Para o dependente químico e sua família, a internação compulsória, muitas vezes, se torna a única garantia de vida ou qualidade de vida. A ABP deixa claro, no entanto, que a internação compulsória deve ser acompanhada e indicada por psiquiatra.
Os críticos à medida argumentam que a internação compulsória expõe o caráter repressivo do recolhimento, afinal, a aversão a qualquer período de internação psiquiátrica é forte ainda nos dias atuais e baseia-se, principalmente, na legislação do direito à liberdade.

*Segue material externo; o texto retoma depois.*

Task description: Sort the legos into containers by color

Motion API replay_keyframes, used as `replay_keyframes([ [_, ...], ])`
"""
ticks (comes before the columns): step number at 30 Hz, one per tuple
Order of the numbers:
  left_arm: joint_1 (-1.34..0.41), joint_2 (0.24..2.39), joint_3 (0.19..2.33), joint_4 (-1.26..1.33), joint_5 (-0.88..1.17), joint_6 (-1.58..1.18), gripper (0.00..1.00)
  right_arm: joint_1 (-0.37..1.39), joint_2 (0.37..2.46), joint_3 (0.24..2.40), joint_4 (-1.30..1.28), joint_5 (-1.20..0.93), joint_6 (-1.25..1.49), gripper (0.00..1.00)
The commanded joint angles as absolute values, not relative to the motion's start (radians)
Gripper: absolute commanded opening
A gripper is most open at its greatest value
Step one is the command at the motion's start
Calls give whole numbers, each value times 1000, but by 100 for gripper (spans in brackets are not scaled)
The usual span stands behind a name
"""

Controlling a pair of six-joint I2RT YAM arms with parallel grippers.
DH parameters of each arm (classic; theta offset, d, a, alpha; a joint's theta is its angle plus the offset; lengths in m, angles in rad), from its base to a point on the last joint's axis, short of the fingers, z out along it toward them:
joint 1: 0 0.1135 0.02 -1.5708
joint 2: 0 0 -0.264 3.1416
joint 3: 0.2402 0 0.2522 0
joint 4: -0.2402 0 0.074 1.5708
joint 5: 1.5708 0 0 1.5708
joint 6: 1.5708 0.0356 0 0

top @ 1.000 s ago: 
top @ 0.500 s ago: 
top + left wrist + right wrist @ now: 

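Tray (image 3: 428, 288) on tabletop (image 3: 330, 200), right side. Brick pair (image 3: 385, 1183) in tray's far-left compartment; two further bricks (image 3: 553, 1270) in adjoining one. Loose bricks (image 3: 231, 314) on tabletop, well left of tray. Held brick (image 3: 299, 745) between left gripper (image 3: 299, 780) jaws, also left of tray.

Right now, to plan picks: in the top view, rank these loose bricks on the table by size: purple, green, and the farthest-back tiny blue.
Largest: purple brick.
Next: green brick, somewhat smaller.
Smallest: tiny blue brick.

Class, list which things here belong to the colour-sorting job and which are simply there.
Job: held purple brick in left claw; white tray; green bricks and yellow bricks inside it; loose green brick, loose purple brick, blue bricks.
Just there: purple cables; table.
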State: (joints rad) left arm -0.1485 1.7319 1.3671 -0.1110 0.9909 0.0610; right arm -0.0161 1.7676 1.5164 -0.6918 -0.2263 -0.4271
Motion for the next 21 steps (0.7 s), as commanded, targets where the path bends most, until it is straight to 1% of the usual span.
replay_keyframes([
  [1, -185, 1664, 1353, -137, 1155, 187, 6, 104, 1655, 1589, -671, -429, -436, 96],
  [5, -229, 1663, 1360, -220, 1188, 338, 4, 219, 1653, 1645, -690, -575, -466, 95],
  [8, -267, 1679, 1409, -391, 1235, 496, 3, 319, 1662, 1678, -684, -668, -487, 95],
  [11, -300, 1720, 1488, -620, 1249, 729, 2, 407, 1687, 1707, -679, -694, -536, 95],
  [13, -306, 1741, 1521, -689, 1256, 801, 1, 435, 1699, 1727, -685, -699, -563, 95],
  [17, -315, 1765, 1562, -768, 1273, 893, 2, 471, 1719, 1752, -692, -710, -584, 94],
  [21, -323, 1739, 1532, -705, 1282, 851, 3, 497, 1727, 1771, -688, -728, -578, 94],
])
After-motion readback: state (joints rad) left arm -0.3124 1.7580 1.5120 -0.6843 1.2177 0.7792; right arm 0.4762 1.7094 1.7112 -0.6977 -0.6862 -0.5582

Acontece que a ação humana não é absolutamente livre, já diziam os filósofos. Todo agir está condicionado a escolhas e só está em condições de fazer escolhas e agir com liberdade quem melhor compreende as alternativas que lhe são oferecidas.
Sim, o direito à liberdade é muito importante, mas não é possível ser livre se se está preso a doenças mentais ou dependência química que, em última instância, levam o cidadão a ter comportamentos obsessivos, repetitivos, compulsivos, impulsivos, disfuncionais, autolesivos, suicidas de tal modo avassalador que ele perde a capacidade de amar e de trabalhar. Está preso a um automatismo mental que ele próprio reconhece ser tirânico e do qual não consegue se libertar.
Como afirma o filósofo-psiquiatra Henri Ey, o indivíduo perde a liberdade de decidir o que é bom e mau para si mesmo, perde até a liberdade de "pecar" por conta própria, dado o determinismo biológico e psíquico doentio a que está submetido. Espero nunca ser necessário fazer uma escolha que coloque em oposição o direito à vida e o direito à liberdade, mas se, para ter vida em plenitude, precisar abdicar de algum período de liberdade em local adequado, que assim seja.